Your instructions:
In this exercise, print only the lines of the records below from the one with "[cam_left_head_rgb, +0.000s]" through the one with "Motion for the", inclusive. Pictures are not part of the copy.
Source material below:
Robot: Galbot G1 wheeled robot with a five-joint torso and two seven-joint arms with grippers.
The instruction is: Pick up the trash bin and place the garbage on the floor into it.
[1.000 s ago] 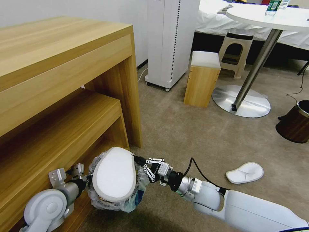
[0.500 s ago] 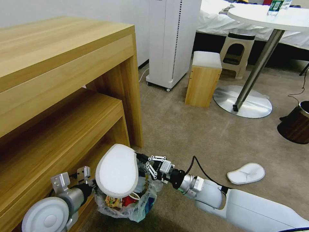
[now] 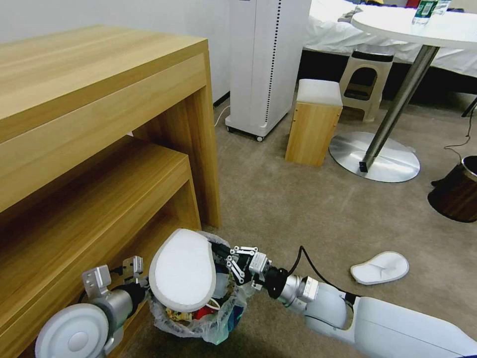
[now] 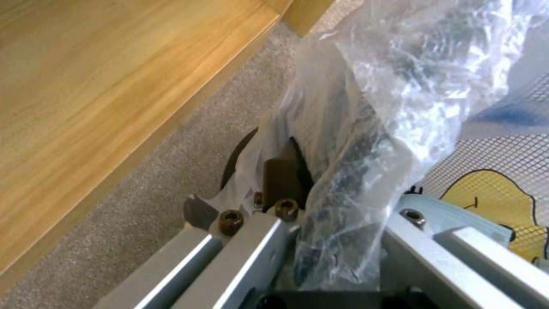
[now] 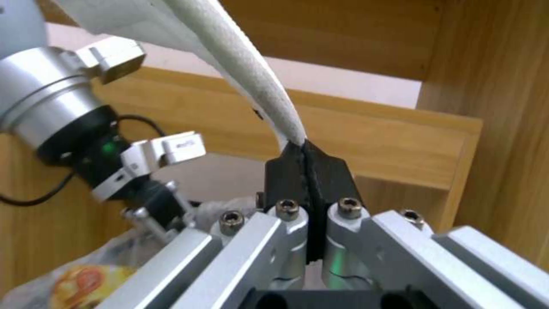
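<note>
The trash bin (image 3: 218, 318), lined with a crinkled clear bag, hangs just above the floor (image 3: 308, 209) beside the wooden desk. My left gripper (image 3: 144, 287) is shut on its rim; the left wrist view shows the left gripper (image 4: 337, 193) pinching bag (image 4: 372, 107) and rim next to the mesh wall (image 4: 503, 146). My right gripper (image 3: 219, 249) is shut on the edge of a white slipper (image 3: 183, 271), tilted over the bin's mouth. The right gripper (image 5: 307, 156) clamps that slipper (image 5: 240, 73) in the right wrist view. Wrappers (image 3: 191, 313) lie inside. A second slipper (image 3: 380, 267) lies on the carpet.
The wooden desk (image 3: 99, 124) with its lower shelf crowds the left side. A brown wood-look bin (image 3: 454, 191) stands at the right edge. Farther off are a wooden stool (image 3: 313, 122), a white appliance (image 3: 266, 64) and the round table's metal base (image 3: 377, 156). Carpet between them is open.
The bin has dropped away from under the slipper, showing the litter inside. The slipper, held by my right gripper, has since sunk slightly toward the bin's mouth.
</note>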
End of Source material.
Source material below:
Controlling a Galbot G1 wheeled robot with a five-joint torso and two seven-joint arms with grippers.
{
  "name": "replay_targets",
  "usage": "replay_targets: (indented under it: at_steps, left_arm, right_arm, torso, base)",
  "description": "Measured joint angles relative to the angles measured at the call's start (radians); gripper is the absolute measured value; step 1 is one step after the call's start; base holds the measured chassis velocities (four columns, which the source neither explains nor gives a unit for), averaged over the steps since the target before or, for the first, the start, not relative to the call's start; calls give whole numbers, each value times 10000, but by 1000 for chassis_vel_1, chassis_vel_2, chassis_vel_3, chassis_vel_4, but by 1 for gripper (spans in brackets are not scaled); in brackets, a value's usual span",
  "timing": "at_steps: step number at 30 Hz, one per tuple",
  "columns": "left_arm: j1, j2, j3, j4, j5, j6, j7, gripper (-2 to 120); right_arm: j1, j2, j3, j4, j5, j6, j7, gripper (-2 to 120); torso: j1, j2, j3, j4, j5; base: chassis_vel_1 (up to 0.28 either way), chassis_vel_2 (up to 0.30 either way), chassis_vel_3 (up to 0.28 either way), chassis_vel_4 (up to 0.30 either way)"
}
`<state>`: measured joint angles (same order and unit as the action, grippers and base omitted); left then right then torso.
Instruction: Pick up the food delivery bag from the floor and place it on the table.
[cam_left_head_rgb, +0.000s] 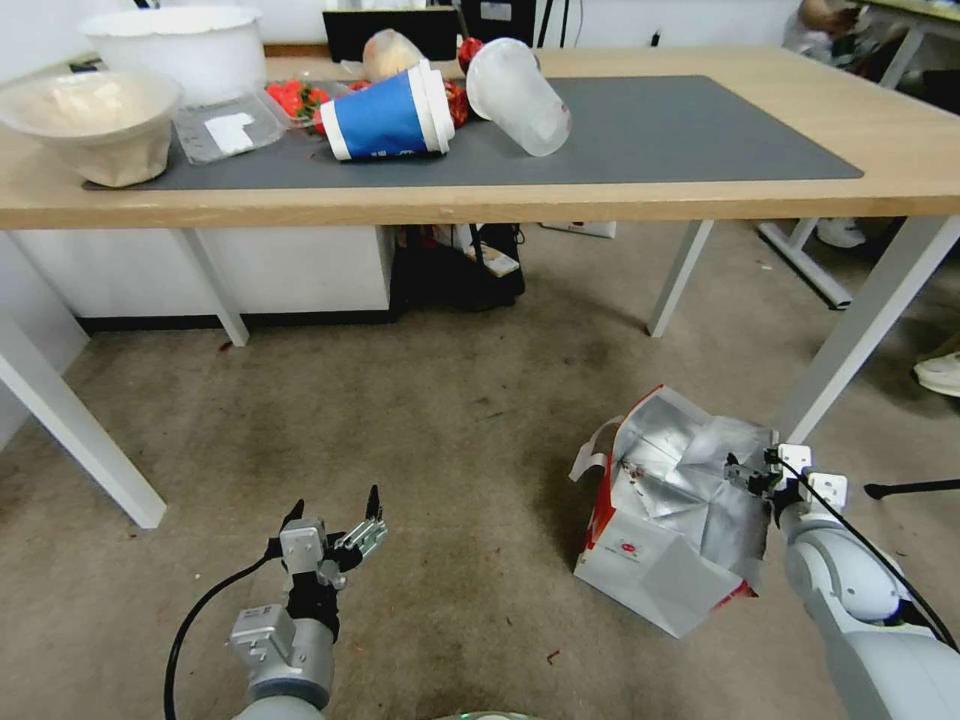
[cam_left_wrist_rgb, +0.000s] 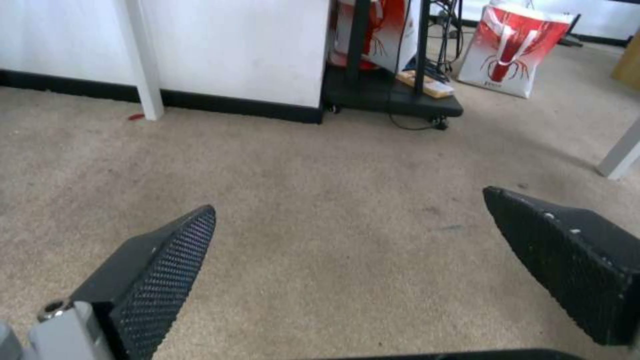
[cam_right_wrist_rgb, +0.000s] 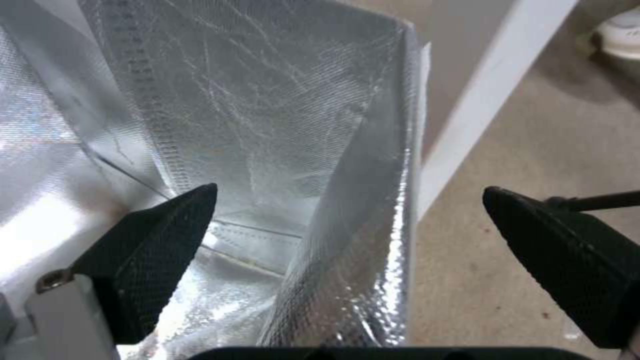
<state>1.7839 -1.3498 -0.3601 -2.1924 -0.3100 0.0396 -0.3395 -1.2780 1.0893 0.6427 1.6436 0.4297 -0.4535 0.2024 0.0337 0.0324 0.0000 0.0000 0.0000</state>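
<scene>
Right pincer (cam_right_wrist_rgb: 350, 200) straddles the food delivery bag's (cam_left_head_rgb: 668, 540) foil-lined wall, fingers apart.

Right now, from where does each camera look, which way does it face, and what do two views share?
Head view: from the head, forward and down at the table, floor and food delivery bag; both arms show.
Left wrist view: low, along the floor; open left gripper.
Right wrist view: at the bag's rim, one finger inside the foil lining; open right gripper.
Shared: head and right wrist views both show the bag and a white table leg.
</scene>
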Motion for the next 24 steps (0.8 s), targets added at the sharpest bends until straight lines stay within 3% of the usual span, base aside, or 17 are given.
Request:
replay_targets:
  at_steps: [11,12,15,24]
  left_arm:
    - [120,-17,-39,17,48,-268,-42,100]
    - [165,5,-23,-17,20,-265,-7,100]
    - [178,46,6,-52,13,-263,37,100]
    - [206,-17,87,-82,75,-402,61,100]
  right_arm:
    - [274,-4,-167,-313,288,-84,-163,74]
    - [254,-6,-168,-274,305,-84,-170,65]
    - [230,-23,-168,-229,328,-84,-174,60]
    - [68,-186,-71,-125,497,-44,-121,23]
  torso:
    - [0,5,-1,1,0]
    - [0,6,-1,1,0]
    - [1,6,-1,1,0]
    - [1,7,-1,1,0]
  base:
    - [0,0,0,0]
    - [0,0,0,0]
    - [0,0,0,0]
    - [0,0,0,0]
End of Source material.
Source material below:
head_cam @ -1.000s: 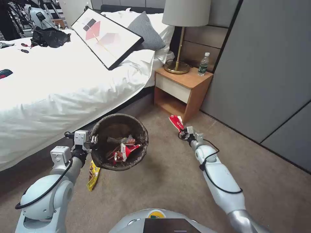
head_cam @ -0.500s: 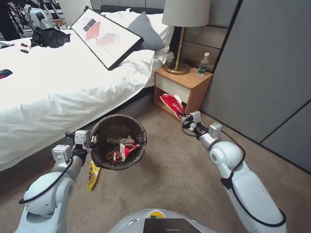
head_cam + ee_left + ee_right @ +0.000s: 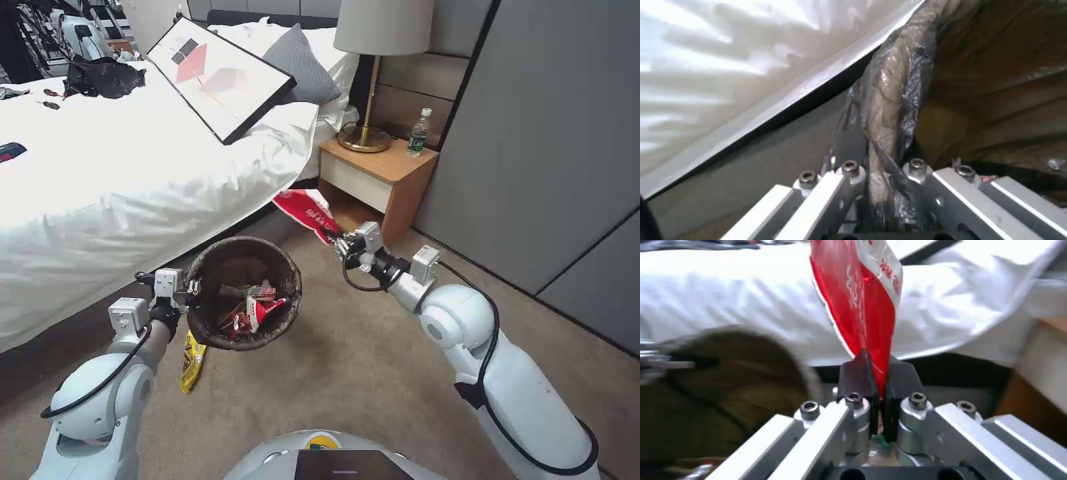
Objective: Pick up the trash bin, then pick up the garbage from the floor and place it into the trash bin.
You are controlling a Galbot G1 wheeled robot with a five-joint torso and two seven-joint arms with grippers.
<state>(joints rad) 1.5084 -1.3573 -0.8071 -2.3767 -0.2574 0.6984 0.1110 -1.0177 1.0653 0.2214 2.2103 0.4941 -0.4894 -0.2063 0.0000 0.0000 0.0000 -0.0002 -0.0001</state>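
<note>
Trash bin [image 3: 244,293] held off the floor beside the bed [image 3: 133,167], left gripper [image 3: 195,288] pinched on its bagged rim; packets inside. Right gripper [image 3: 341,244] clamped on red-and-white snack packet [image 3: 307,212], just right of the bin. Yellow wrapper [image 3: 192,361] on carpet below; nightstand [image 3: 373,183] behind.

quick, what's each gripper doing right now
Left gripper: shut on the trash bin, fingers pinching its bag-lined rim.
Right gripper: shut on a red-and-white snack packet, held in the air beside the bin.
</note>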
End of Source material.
Completed task:
[cam_left_head_rgb, +0.000s] 
[cam_left_wrist_rgb, +0.000s] 
[cam_right_wrist_rgb, +0.000s] 
<state>1.7839 -1.3498 -0.3601 -2.1924 -0.3100 0.0396 -0.3395 -1.2780 1.0893 0.6427 1.6436 0.4297 -0.4535 0.2024 0.0337 0.0324 0.0000 0.0000 0.0000</state>
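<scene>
Right pincer (cam_right_wrist_rgb: 350, 200) straddles the food delivery bag's (cam_left_head_rgb: 668, 540) foil-lined wall, fingers apart.

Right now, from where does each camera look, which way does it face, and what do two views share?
Head view: from the head, forward and down at the table, floor and food delivery bag; both arms show.
Left wrist view: low, along the floor; open left gripper.
Right wrist view: at the bag's rim, one finger inside the foil lining; open right gripper.
Shared: head and right wrist views both show the bag and a white table leg.
</scene>
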Motion for the next 24 steps (0.8 s), targets added at the sharpest bends until straight lines stay within 3% of the usual span, base aside, or 17 are given.

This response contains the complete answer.